Drawing conclusion from PAL Reports

Dec 7, 2012 at 9:58 PM

Hi Cliff and CodePlex community, 

We have some customers experiencing application performance issue in production and we have been trying to do a deep-dive to see what we can do to improve performance. We go and do analysis on logs, use SQL profiler for query executions, PerfMon to collect logs, DB layer maintenance such as reindexing DBs, making sure to purge records...etc. Now, the tool that kind of gives us what we need is the PerfMon and we run PAL to generate reports based on the log files.

We see that the

Physical Disk Read Latency generated alerts with Avg: 0.084 and Max: 3.213 Disk sec\Read
Physical Disk Write  Latency generated alerts with Avg: 1.458 and Max: 17.895 Disk sec\Write
Physical Disk Current Disk Queue Length generated alerts with: Avg: 22 and Max: 255 
Physical Disk  Avg. Disk Queue Length: Avg 398 and Max: 14,464
Processor % Processor Time:  
Min-Avg-Max per processor core
==========

0\ - 3 - 23 - 100
1\ - 0 - 19 - 100
2\ - 1 - 24 - 100
3\ - 0 - 17 - 100
4\ - 0 - 19 - 100 
5\ - 0 - 46 - 100
6\ - 0 - 19 - 100
7\ - 1 - 22 - 100 

 No memory contention and basically DISK and CPU generates alerts. 
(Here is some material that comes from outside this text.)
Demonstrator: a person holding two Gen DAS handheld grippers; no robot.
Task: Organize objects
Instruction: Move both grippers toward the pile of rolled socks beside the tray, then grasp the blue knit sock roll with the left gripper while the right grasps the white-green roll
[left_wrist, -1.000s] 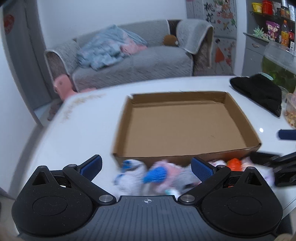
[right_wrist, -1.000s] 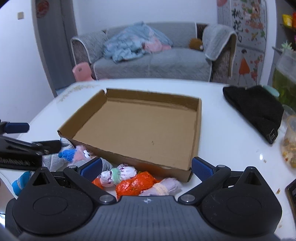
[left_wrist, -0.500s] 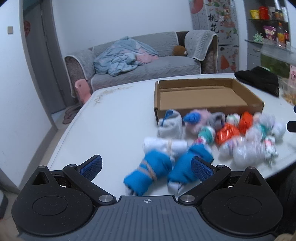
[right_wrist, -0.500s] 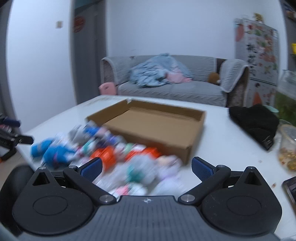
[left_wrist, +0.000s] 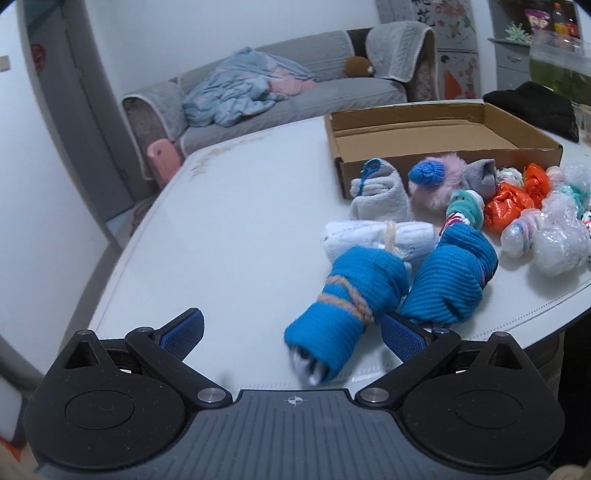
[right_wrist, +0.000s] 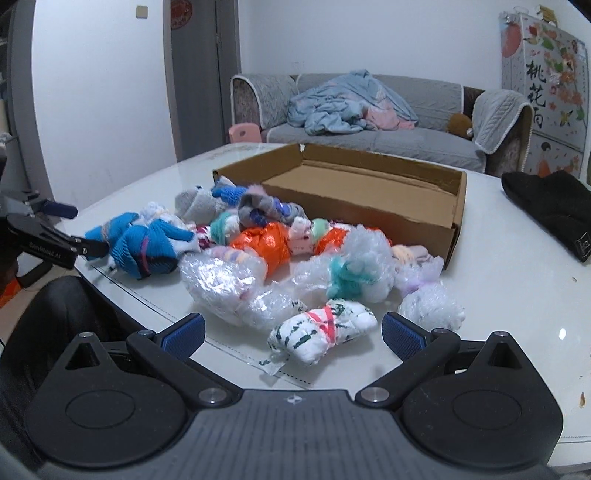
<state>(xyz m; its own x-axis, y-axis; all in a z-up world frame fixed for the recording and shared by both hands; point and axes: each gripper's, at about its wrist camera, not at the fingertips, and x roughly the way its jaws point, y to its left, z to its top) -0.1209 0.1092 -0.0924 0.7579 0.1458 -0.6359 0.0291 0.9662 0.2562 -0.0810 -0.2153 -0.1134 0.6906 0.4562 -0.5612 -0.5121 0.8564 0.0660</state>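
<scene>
Both grippers gape empty; the blue roll (left_wrist: 345, 295) lies lower centre between the left gripper (left_wrist: 291, 330) jaws, axis slanting up-right.

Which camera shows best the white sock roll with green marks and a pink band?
The right wrist view: the white sock roll lies close and unobstructed between the open tongs. In the left wrist view I cannot find it with certainty; the far end of the pile is crowded.
</scene>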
A little bit of background on the application and server environment:
=============================================
- It is a PMS application in VB 6.0 with SQL Server as the DBM.
- There are also some interface apps written in VB 6 which talk do variety of tasks such as COM port communications to talk to call accounting, PBX systems, WebService calls\polls for XML message communications over the network...etc. All of these interfaces also poll for new messages to process in the database. 
- Server environment: Windows Server 2003 Standard Edition SP 2 
- RAM: 4.00 GB
- CPU: Intel(R) Xeon(R) CPU E5335 @ 2.00 GHz 
- Virtual Memory: 6141 M
- Server hosts apps and interfaces for 2 properties. This means up to 6-8 users can be logged on to this server running the main PMS application via Remote Dekstop from their Thin-Client Wyse terminals.
- All the apps and interfaces are installed and run on the server itself. 
- DBs (SQL Server 2000 Standard Edition 8.00.2305) are also installed on the server. 
- Since there are 2 properties, there are 2 SQL Server instances.
- Each SQL instance houses 7 databases with size ranging from 10MB up to 2GB.

The server pretty much hosts and runs the SQL Server, the apps and interfaces. The only other major thing that visibly runs is McAfee AV. Everything else is pretty much Server related services. 

At the time of writing this, there are 5 users logged into the server and Task Manager shows:

2.78 GB RAM used
CPU spiking anywhere from 7%-38%
98 processes running with 31638 handles and 1465 threads.
SQL Instance#1 - 849MB memory (not dynamic. Configured at 849)
SQL Instance#2 - 581MB memory (not dynamic. Configured at 581)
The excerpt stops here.